What you are asked to do » Please print, exactly, only the lines in the entries below from the line that has "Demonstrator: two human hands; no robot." through the line that has "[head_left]". Pictures don't go in.

Data under study »
● ● ●
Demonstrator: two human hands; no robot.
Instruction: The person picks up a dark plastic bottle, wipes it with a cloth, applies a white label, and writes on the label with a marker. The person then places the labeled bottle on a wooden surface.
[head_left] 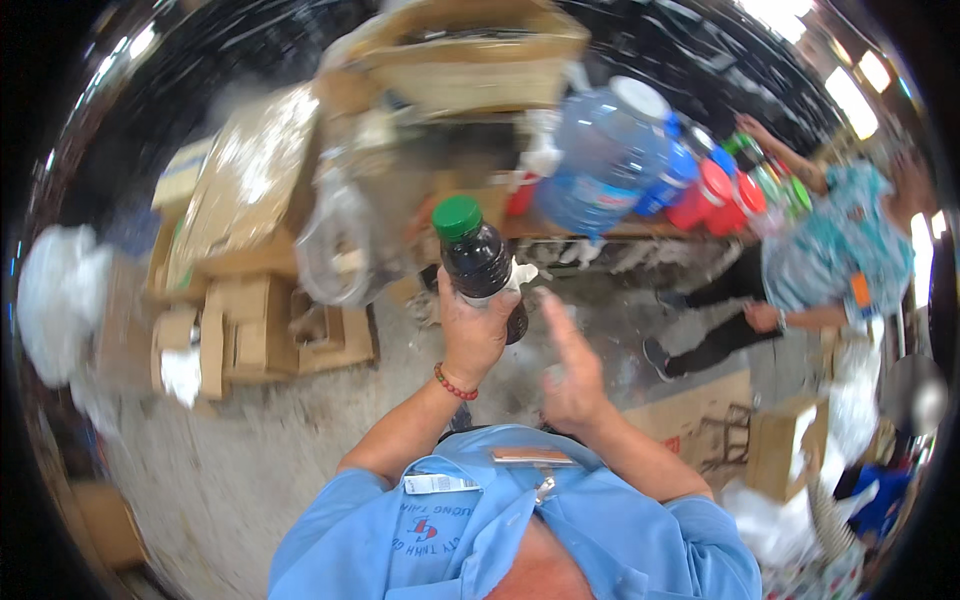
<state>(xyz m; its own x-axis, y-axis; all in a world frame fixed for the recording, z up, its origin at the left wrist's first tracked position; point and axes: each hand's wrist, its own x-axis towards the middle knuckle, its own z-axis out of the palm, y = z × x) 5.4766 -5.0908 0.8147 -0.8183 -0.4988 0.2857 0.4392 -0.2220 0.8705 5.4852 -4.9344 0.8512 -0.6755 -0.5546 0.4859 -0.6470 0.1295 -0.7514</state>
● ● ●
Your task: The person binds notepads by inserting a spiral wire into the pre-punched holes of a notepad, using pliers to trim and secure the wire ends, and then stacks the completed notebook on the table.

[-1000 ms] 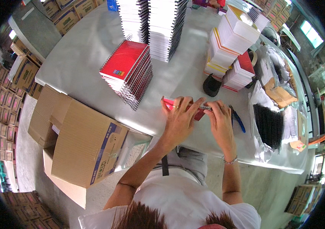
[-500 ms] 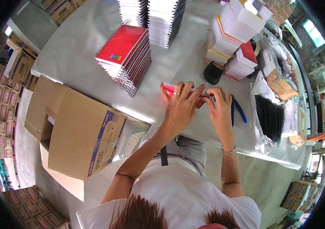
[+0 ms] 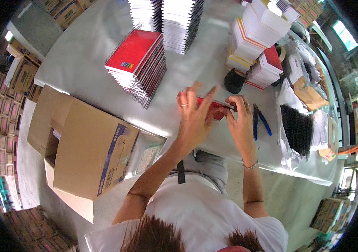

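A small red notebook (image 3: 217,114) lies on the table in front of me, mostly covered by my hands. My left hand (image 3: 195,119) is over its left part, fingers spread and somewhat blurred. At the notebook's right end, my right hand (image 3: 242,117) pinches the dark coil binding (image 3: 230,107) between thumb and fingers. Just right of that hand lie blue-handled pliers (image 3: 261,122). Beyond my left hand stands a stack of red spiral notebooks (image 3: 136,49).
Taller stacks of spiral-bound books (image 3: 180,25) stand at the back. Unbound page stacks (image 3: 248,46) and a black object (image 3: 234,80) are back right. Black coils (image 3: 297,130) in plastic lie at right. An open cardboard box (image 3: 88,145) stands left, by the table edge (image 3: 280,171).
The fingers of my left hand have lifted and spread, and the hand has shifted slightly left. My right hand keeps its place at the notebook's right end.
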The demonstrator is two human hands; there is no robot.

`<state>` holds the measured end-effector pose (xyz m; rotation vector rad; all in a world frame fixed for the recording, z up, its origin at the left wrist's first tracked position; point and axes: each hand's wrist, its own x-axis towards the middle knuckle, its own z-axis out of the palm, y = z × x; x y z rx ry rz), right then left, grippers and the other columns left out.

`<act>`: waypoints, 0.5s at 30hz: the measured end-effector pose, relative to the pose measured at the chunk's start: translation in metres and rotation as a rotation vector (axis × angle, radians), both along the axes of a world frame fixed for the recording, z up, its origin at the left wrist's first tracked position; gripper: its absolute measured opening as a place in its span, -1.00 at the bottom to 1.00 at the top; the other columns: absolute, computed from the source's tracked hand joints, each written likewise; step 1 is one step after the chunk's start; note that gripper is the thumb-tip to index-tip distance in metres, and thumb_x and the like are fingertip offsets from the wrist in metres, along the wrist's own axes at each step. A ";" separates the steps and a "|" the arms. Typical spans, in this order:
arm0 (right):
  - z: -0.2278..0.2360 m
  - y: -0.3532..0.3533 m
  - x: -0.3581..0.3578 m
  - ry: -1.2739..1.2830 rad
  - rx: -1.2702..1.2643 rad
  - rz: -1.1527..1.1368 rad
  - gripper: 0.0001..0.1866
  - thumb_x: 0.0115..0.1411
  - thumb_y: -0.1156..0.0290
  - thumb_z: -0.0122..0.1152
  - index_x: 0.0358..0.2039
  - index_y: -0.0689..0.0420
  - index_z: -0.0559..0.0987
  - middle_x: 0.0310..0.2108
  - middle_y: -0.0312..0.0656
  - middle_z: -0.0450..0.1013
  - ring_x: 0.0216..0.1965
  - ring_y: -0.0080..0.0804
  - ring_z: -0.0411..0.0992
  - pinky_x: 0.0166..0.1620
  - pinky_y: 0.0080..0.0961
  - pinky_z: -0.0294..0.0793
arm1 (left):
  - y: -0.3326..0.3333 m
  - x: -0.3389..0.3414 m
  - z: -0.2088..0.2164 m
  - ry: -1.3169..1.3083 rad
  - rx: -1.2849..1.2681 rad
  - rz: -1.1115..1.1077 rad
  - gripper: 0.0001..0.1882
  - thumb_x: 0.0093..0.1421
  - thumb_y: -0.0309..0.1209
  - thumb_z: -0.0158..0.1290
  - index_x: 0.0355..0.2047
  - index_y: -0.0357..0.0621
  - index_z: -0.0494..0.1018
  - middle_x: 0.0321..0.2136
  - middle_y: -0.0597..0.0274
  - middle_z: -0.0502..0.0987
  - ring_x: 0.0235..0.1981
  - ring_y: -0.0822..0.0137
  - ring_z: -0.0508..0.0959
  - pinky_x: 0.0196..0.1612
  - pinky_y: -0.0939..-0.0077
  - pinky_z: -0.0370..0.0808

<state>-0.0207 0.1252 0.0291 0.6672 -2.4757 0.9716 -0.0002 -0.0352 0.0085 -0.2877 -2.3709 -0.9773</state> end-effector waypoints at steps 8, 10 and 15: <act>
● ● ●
Result »
Demonstrator: two human hands; no robot.
Instruction: The person picks up a dark plastic bottle, wipes it with a cloth, applies a white label, and writes on the label with a marker. The person then places the labeled bottle on a wooden surface.
[head_left] 

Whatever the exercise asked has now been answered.